別れ路に二人がポツリと立っていた。もう追う者の姿はない。
このまま南へ行けばイビリア領へ戻れたし、北へと進めばシェーパース領を縦断して、大陸全土を回れる。
二人が立っているだけだった。
「……サミー、仕事ないだろ。雇ってやるよ」
サマリスがタバコを一本サウサミーケに渡しながら言う。彼女は受け取って、少しサマリスの方を見てから火をつけた。
サマリスの瞳には魔法陣が回っているし、サウサミーケのオレンジ色の瞳には爽やかな空が写っている。

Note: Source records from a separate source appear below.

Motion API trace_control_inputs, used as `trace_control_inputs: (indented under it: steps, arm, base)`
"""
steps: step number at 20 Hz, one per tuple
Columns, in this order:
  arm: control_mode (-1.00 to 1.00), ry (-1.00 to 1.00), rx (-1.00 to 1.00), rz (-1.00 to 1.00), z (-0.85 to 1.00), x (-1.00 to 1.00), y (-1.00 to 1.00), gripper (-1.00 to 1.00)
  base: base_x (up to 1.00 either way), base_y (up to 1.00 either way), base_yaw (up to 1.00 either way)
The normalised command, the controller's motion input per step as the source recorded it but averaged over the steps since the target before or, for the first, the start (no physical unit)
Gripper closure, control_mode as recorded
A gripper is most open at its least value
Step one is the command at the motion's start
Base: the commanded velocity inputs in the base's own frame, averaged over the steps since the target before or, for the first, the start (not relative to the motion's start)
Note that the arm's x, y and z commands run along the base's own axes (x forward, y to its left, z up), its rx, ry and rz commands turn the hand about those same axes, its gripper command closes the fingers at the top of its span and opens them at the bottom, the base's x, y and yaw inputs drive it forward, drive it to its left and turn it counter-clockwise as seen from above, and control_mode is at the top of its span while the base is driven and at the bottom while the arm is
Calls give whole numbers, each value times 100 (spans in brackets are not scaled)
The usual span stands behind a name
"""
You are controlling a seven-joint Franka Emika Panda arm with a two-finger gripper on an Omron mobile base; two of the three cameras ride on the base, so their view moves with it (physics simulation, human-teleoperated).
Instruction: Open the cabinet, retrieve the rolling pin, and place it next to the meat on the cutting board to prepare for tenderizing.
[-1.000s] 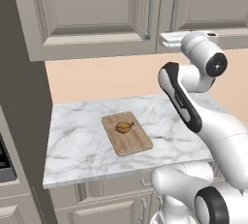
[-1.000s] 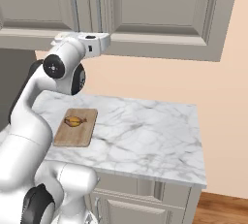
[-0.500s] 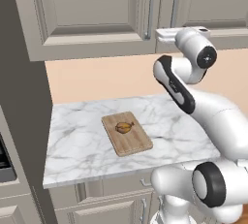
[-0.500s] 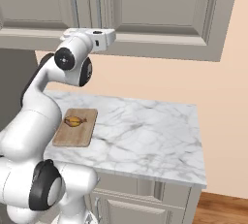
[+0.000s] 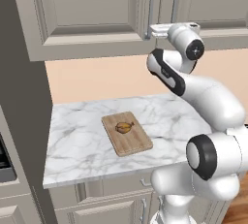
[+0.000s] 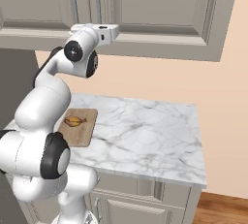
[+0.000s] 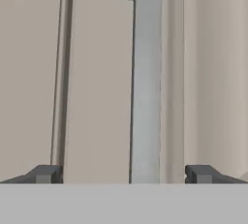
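The cabinet (image 5: 92,14) hangs over the counter with both doors shut. My gripper (image 5: 153,28) is up at its lower edge, by the bottom end of a silver bar handle (image 5: 150,9). In the hand view that handle (image 7: 145,72) runs upright between my two fingertips (image 7: 46,173), and the gripper (image 7: 123,173) is open and not touching it. The door seam (image 7: 63,72) lies just to its left. Below, the meat (image 5: 124,127) sits on the cutting board (image 5: 133,143), also seen as meat (image 6: 73,121) on the board (image 6: 82,136). The rolling pin is hidden.
The marble counter (image 5: 77,145) carries the board near its middle. A tall dark unit (image 5: 19,121) bounds it on the left, and its right end (image 6: 196,145) drops off to a wooden floor. Lower cabinet doors (image 6: 131,208) sit under the counter.
The arm has swung the hand up and left toward the cabinet doors until a bar handle stands between the fingers. The jaws stayed open. Board and meat have not moved.
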Motion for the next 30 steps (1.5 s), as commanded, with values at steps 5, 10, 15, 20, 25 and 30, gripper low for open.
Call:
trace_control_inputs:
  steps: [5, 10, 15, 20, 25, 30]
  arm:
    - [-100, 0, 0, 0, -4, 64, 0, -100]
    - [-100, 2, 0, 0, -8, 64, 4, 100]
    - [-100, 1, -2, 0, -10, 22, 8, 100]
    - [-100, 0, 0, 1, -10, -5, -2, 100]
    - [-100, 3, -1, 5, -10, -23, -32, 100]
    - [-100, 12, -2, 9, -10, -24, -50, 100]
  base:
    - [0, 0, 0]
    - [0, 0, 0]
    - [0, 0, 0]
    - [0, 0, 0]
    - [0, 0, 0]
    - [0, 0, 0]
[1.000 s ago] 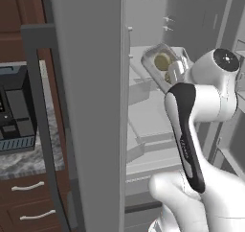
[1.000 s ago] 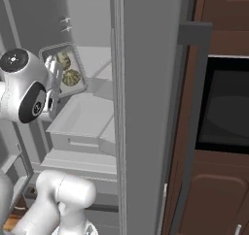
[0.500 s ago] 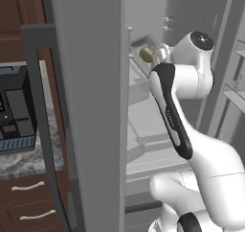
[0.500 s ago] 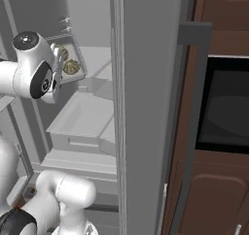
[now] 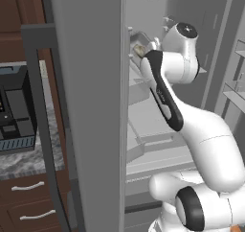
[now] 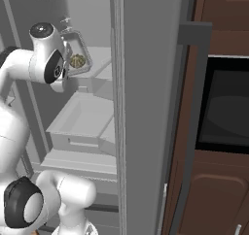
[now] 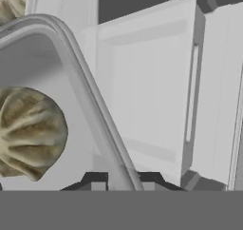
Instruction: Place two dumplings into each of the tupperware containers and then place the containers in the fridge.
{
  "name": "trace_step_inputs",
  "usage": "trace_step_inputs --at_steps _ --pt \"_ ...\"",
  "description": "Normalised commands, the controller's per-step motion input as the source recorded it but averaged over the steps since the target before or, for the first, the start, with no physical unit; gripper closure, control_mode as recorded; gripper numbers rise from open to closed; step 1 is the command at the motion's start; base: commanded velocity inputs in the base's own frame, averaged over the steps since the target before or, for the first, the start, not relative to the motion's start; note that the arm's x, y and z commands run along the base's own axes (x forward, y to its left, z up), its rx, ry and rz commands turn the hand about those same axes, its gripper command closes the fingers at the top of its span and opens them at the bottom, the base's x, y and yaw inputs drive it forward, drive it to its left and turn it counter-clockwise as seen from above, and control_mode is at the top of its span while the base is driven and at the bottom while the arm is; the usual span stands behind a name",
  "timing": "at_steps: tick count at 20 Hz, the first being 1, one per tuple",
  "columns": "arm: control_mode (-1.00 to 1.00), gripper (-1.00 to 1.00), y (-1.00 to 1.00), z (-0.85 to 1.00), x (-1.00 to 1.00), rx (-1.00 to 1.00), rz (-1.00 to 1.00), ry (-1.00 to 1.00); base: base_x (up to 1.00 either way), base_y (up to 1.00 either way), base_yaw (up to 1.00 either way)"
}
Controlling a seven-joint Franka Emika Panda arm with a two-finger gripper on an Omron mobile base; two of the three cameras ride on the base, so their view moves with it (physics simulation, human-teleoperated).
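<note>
Your hand (image 7: 124,177) is clamped on the rim of a tupperware container (image 6: 78,54), tilted inside the open fridge (image 6: 146,108), a dumpling (image 7: 28,129) in it.

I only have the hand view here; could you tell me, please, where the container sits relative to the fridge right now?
Observer: The tupperware container is up inside the open fridge, carried above the pulled-out drawer.
Operator: Is it level?
Observer: No, the right base view shows it tipped steeply, its open face turned outward.
Operator: And the gripper?
Observer: The gripper is shut on the container's rim at its lower edge.
Operator: Anything beside the fridge?
Observer: A black microwave sits on the counter to its left.
</note>
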Motion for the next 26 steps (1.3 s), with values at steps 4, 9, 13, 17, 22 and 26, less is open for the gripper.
trace_step_inputs --at_steps 4,9,13,17,22,26 --pt "-1.0 1.0 0.2 0.0 0.81 0.0 0.0 0.04 0.0 0.0 0.0" --pt "-1.0 1.0 0.25 0.0 0.78 0.0 0.0 0.09 0.0 0.0 0.0" --pt "-1.0 1.0 0.18 0.01 0.25 0.0 0.0 0.12 0.0 0.0 0.0" --pt "-1.0 1.0 0.13 -0.03 0.24 0.0 0.0 0.17 0.0 0.0 0.0" --pt "-1.0 1.0 0.0 -0.01 0.26 0.0 0.0 0.06 0.0 0.0 0.0" --pt "-1.0 1.0 0.04 -0.04 0.35 0.0 0.0 0.14 0.0 0.0 0.0"
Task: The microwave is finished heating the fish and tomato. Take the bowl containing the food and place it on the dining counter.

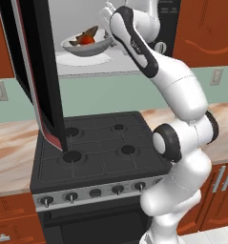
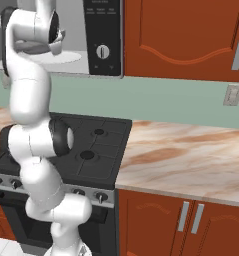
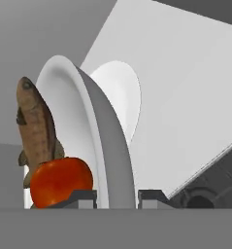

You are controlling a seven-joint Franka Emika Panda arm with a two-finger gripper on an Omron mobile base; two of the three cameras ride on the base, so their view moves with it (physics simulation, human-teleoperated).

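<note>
At the bottom of the hand view the gripper (image 3: pixel 117 198) has its two dark fingers (image 3: pixel 81 198) clamped on the rim of the bowl (image 3: pixel 95 146), one tip inside the rim and one outside. The tomato (image 3: pixel 61 181) sits in the bowl just beside the inner fingertip, and the fish (image 3: pixel 36 126) lies against it, stretching away along the bowl's inner wall. Beyond the bowl is the white turntable (image 3: pixel 120 97) on the light grey floor of the microwave (image 3: pixel 185 107).

In the left base view the bowl (image 1: pixel 87 45) appears to hang slightly above the turntable (image 1: pixel 84 59), though the gap is hard to judge. The microwave door (image 1: pixel 36 71) stands open over the black stove (image 1: pixel 96 147), with marble bench (image 1: pixel 10 143) on either side.
</note>
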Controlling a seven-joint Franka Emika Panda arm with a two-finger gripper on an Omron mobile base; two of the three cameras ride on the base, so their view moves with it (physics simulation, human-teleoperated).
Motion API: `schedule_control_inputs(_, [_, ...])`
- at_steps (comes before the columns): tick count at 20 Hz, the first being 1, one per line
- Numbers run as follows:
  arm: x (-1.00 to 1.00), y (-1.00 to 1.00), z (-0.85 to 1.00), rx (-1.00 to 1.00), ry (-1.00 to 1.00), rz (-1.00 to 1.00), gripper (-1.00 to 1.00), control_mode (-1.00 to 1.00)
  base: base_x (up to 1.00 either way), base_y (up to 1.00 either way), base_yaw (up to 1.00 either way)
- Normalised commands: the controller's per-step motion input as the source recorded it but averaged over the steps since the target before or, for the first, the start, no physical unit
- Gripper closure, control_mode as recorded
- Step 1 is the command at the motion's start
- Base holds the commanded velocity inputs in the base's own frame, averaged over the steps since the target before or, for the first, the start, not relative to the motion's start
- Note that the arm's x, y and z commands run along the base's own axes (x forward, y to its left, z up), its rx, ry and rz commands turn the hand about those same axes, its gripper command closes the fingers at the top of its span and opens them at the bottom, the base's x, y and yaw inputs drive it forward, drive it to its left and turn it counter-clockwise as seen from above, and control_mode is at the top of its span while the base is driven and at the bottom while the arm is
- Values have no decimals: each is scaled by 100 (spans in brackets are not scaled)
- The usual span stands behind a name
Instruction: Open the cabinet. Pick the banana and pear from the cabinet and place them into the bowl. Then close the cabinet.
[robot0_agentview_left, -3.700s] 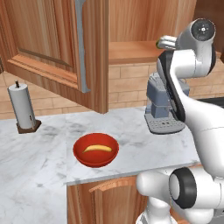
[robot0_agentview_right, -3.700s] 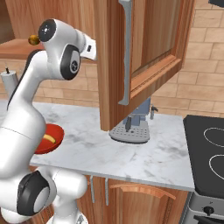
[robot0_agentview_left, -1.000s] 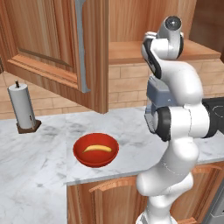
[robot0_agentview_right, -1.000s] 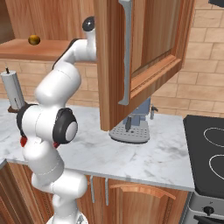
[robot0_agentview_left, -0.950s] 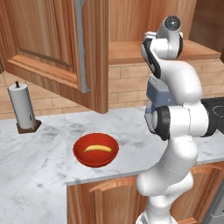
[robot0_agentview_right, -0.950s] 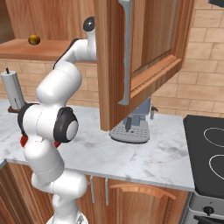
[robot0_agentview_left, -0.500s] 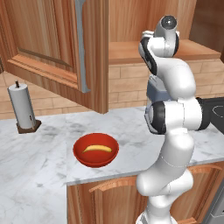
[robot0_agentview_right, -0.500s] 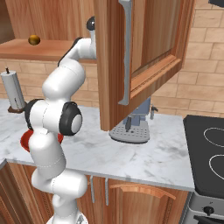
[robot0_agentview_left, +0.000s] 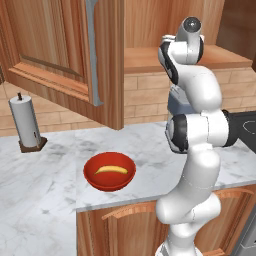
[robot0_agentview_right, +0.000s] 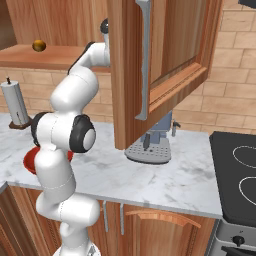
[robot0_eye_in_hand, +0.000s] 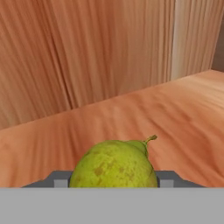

足元には、小さな墓石が立っていた。震える文字で『フェイルグロンドより』と彫られている。供えるようにしてオレンジ色の小さな靴と、焼き菓子が置かれていた。
彼女が、長く伸びた襟足を風にまかせた。
二本の紫煙を風がさらっていく。
「サウサミーケは最強になる女だから、高いよ?」
「一日百五十ネルラ、一日三食おやつ付き、宿付きでどうだ?」
「前の人はそれ、ほとんど夢みたいなものだったけど?」
「そりゃ、随分嘘つきなやつに雇われてたんだな」
サマリスは楽しそうに返すが、サウサミーケの方は怪訝そうに彼を見つめていた。
楽しそうに笑う彼など初めて見たからだ。
サウサミーケが何故だか今まで来た道を振り返る。舗装の甘い、凸凹の道が遠くまで続いているだけだ。
「……魔法は教えてくれるの?」
「ようやっと使い魔を扱えるようになったんだ。ここでやめたらもったいないだろ?」
「確かに」
サマリスの言葉に頷く。
「一日三食おやつ付ねぇ……」
彼の提案を噛み締めるように呟くのはなぜか。
よく晴れた日であった。
「いいよ。その条件で雇われてあげる」
サウサミーケが微笑んだ。
「ニフユ共々、よろしく、サマリス」
「あぁ」
別れ路にふたりの姿はもうない。
風の噂で、ニーベの英雄像の再建が決まったと聞いた。